Who ever this is got big ones.Where life jacket that going to get soft first


----------



## raybones76

Fishing slow this morning but ice still good till crack


----------



## c. j. stone

raybones76 said:


> Walked out today fished edge of open water ice is good just rough


Ray, you need a longer rod! But KUDOS!!


----------



## raybones76




----------



## Bluewalleye

That picture of you standing on the edge of the ice fishing in the open water is an awesome picture. I would blow that sucker up and put it on the wall.


----------



## 25asnyder

Wish I would have seen this I’d have been up there today o well good job Ray


----------



## eyewacka

I was there with Ray, wish we would have got group picture, 4 of us, dozen white Bass, 8 keeper eyes, 3 perch. Not bad for last ice of the season. Memories!


----------



## ditchdigger

eyewacka said:


> I was there with Ray, wish we would have got group picture, 4 of us, dozen white Bass, 8 keeper eyes, 3 perch. Not bad for last ice of the season. Memories!
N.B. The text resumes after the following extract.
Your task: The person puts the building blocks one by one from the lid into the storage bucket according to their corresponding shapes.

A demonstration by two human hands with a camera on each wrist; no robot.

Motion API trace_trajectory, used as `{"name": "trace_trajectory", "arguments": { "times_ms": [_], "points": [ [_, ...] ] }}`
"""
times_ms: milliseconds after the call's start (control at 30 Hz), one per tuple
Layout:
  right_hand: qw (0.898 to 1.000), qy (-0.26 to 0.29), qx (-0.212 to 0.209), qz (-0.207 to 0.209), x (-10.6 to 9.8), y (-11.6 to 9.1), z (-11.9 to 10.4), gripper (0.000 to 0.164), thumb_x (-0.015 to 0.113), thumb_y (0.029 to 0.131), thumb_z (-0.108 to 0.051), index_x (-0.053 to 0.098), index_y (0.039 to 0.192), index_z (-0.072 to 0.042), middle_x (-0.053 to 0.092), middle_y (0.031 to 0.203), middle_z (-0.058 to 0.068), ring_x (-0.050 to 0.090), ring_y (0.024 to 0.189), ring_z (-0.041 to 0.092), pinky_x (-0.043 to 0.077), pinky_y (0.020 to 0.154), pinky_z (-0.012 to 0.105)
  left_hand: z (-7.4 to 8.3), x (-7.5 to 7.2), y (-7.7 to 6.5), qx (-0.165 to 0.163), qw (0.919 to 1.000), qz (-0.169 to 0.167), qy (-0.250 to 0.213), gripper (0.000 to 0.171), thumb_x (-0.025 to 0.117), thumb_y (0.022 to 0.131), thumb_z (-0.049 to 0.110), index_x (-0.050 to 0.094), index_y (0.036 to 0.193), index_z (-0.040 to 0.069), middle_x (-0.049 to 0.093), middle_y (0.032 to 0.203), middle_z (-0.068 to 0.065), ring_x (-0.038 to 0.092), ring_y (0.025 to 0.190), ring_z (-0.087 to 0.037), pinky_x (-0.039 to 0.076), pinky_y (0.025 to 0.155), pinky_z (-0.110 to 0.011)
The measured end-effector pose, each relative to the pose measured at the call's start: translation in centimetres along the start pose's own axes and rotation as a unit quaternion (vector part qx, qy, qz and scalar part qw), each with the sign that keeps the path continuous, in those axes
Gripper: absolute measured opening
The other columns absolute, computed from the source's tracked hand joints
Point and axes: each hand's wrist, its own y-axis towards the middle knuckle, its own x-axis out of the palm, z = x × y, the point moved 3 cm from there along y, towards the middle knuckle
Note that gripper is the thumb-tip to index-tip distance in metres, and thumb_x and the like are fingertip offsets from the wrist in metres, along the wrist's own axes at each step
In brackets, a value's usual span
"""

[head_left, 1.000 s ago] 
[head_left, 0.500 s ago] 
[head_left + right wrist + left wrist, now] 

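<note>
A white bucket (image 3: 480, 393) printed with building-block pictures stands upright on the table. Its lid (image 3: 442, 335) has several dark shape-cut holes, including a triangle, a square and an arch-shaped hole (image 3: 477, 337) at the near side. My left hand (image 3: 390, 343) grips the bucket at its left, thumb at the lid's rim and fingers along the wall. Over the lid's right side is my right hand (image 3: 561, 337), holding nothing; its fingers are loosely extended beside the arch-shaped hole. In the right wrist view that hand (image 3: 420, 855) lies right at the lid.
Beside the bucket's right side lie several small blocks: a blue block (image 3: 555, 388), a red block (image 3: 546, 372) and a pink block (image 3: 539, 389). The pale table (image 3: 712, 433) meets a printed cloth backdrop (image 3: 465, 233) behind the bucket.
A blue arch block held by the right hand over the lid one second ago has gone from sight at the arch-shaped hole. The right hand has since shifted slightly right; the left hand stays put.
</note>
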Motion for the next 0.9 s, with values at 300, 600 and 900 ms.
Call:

 Nice job! Where was Zack?


----------



## ditchdigger

raybones76 said:


> Walked out today fished edge of open water ice is good just rough


Nice job Ray! We had a good weekend over at Sb. 3 boats in the south passage on our way back from Sb!


----------



## eyewacka

Zack was on the couch!


----------



## ditchdigger

eyewacka said:


> Zack was on the couch!


Great picture!


----------



## ditchdigger

eyewacka said:


> Zack was on the couch!


How far out did you go? To the 911 crack?


----------



## raybones76

No crack all open water . 3/4 mile


----------



## fshnfreak

To the guy that was fishing the edge of the ice. KUDOS man i bet they could hear those brass balls of yours clank all the way into Port Clinton!!!!!


----------



## itsbeal

raybones76 said:


> Walked out today fished edge of open water ice is good just rough


Dont see any fish laying there with ya....


----------



## Striper14

Can anyone give me an ideal when the ice will be gone wanna take the boat out
Thanks in advance


----------



## raybones76

Look up in the post


----------



## Shocker

Ice at the Catawba state park ramps is still pretty thick and protected from the wind so it might be a little bit yet before Catawba ramps will be open


----------



## Gradyfish

Thx, 40 mph gusts on Sunday morning might help break that up a little.


----------



## Striper14

raybones76 said:


> Look up in the post


----------



## Striper14

Thanks for the report 
Can’t wait


----------



## 25asnyder

Want to fish up there tomorrow out of the bout cedar point maybe any clear boat ramps


----------



## Jim Stedke

Huron is open but trashy. Mazurik is open but there was float ice in the area.


----------



## Riverduck11

Since there has been no satellite images, if you get out of mazuriks how far is there open water? I assume floating ice through out the whole south passage and Island area?


----------



## Jim Stedke

The ice is floating in the waves an being blown around by the wind. Where it is depends on what the wind dies.


----------



## 25asnyder




----------



## 25asnyder




----------



## 25asnyder




----------



## 25asnyder




----------



## 25asnyder

What a great hard fought day off Catawba with Eyegagger and Bri finally weaseled out of the ramp got out on the lake caught fish when anchored up couldn’t stay anchored long due to lots of ice moving ended the day with 2 fish O’s and another six pounder white and blue vibee and a silver and blue Cleo jigged em up today what an awesome experience the lake was starting to kick hard and will be hard to fish for the next couple days


----------



## kisherfisher

Hardcore ! Thanks for sharing your report ! Wind today should shake things up a bit, for better or worse is to be seen.


----------



## flylogicsteelhead

Really hard core lipping a walleye!!!!! Nice job


----------



## 25asnyder

The wind is gonna kick the ice out but I hope she calms back down quick


----------



## c. j. stone

Yikes, my little boat an ice-breaker!


----------



## tagalong09

Catawba is ice free today except for large chunks on the ramps


----------



## island troller

Did it look muddy?


----------



## Jacobs.590

Awesome reports guys! Thinking about coming up Tuesday. I can’t take anymore of being stuck inside!!!!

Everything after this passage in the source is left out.